現代を生きる主人公が、ある朝目覚めると異世界の住人になっていた。
――という、定番の物語。
仲間たちとモンスター退治に出かけたり、学校に通ったりといった定番の展開も起こります。
……なのですが。その設定も登場人物たちの個性も、ぶっ飛んでいます。
まず、この世界は主人公が書いた厨ニ病的な『黒歴史』を元にした世界です。
当然、登場するキャラクタも、それに相応しい曲者揃い。
異世界に来た主人公は『物語に登場する主人公』の体に乗り移っているのですが、前述のキャラたちも同じ体に乗り移っています。
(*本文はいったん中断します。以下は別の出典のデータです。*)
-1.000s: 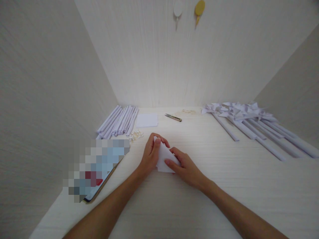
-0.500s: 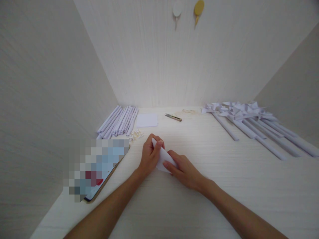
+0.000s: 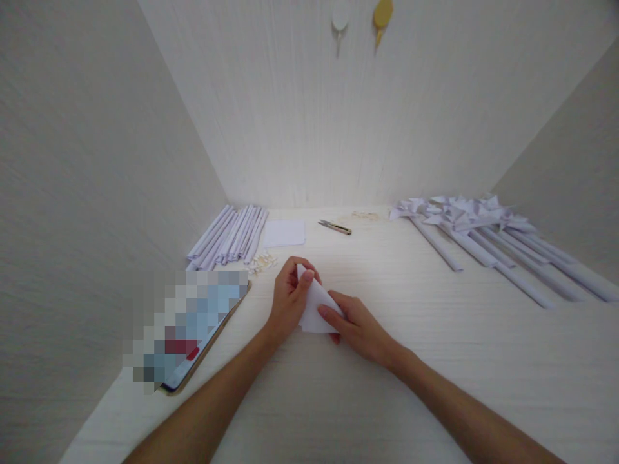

それも肉体の細かい部位を住処にし、主人公へ好き放題に語りかけてくる始末。
しかも、外で出会う人物も皆、個性的な姿をしています。
――もはや全方位からギャグが押し寄せてくる勢い。
笑いと共に、どこか芸術性すらも感じる素晴らしさです。
最初こそ登場人物の多さに圧倒されるかもしれませんが、重要な部分ではしっかりと紹介してくれるので、流れに身を任せても大丈夫です。
私は特に、『魔女』『賢者』『悪魔』がお気に入りですね。
彼女らの「個性的な褒め言葉」が毎回面白いです。
世界観はエキセントリックながらも作りこまれており、文章の巧さも相まって非常に読みやすいです。
下地がしっかりしているので、ギャグにも物語にも集中できます。
主人公も自身が乗り移った『主人公』を気遣うなど、好感が持てます。
また、作者様の過去作と似たキャラが登場することもあり、「もしかすると、あのキャラに会えるかも?」と密かにワクワクしております。
このように、挙げはじめると止まらないほどに面白い作品です。
皆様にもぜひ、この世界を体験して頂きたいですね。オススメです。